- _What is expected_:
Copy out every line from the records that includes "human".

- _Given information_:
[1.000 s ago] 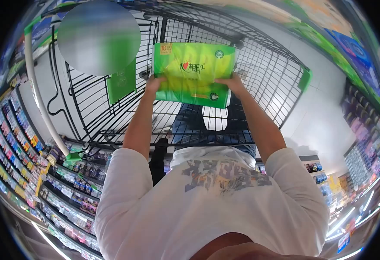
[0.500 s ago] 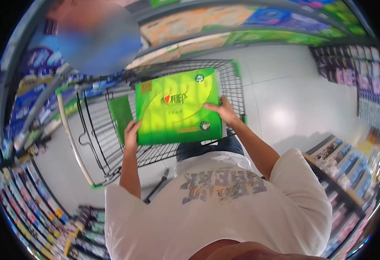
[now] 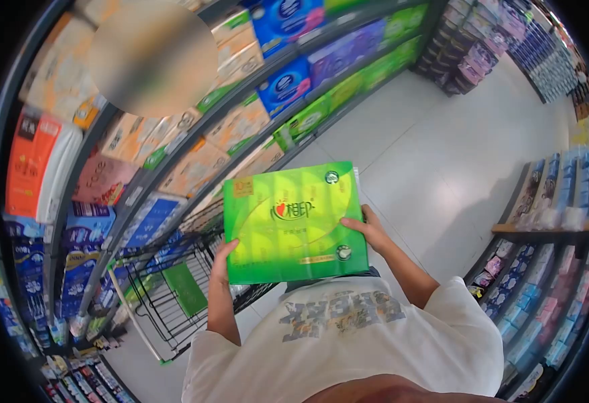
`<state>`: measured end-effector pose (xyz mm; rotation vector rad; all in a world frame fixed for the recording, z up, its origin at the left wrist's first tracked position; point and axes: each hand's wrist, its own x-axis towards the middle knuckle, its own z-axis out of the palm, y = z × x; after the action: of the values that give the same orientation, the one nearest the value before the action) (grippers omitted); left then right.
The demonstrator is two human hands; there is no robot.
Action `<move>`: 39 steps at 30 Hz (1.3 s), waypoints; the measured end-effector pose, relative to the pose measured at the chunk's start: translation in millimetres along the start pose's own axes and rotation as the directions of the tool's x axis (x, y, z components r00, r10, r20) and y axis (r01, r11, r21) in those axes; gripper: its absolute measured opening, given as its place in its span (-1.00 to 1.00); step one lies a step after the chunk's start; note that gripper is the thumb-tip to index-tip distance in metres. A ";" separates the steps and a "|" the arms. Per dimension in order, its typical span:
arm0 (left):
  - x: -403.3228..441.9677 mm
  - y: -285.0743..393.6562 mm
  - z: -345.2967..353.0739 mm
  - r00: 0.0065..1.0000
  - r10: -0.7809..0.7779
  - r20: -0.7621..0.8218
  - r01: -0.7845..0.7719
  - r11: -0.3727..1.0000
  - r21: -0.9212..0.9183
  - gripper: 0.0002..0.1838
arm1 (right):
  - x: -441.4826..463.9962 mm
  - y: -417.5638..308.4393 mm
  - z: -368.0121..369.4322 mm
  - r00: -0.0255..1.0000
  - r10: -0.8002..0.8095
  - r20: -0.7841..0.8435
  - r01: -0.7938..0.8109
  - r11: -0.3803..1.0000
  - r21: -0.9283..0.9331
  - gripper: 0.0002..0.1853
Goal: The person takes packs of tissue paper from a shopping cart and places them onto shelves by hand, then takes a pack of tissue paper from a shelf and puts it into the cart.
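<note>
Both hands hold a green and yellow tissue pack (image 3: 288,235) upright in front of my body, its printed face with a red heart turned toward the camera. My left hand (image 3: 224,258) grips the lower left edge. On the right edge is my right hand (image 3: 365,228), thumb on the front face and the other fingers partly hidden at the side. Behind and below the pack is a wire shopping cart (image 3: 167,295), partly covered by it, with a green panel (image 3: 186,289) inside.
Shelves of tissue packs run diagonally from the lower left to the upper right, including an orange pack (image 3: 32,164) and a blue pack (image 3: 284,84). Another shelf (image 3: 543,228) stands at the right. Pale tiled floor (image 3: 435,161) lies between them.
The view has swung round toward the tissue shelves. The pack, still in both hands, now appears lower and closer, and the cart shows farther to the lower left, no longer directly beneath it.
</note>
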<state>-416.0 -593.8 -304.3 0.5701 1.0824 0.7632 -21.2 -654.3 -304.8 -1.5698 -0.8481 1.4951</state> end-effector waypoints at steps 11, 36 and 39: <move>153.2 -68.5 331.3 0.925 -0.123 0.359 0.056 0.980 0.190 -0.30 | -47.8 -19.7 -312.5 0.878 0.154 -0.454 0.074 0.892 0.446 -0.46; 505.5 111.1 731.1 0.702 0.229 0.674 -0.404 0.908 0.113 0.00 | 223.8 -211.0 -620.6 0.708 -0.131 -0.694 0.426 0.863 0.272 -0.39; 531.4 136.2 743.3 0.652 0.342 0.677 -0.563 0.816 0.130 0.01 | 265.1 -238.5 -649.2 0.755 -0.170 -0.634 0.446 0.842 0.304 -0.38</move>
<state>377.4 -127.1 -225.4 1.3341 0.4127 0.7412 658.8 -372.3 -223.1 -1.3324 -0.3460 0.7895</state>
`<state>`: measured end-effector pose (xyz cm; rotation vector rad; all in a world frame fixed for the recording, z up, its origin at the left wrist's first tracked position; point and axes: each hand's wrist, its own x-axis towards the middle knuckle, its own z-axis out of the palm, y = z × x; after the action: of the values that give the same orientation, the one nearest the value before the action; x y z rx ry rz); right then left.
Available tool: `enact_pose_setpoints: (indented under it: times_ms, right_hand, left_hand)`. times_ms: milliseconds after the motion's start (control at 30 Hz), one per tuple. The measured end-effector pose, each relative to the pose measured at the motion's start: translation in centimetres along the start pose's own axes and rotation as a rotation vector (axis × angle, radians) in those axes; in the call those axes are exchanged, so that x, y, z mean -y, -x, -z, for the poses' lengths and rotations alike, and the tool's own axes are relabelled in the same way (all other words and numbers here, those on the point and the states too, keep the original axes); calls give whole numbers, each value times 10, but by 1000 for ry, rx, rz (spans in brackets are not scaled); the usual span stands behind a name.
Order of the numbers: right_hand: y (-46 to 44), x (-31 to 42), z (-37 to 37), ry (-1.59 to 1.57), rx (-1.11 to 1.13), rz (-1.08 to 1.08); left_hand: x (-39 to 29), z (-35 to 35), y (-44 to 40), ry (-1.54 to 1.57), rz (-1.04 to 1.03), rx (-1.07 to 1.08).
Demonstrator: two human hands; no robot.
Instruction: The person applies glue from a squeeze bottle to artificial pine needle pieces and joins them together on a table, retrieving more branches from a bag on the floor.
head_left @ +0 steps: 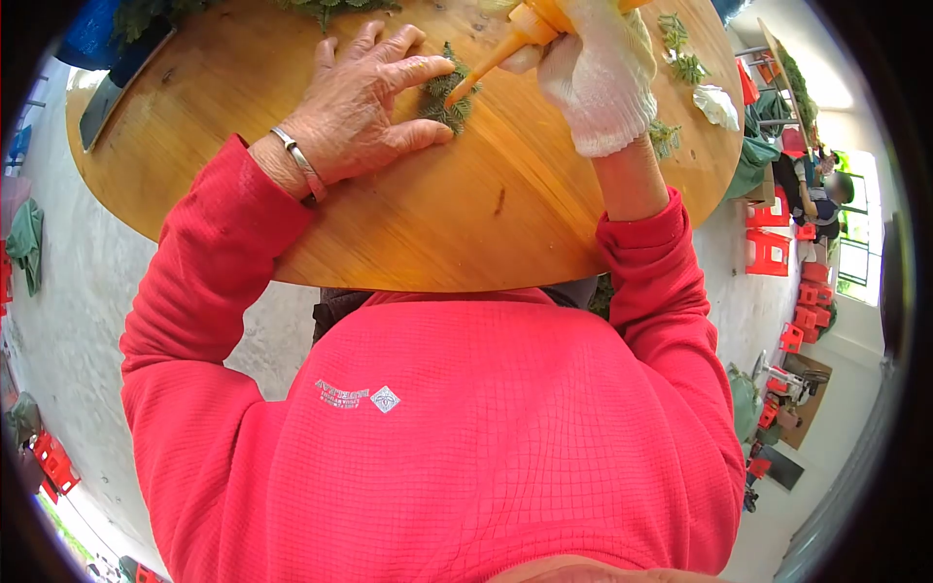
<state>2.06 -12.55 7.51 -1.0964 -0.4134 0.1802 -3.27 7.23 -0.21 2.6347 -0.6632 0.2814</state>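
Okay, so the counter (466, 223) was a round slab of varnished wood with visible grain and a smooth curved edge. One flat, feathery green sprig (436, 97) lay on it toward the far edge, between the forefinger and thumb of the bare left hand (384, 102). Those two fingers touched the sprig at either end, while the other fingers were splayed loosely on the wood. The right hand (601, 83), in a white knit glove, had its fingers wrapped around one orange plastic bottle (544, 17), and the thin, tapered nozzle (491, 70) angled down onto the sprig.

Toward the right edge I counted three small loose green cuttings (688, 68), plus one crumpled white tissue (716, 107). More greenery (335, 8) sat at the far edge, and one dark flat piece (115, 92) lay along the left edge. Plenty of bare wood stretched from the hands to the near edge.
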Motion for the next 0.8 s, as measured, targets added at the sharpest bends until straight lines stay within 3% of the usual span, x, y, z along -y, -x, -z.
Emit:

- _Written response_:
The demonstrator is two human hands; there is no robot.
Demonstrator: two human hands; no robot.

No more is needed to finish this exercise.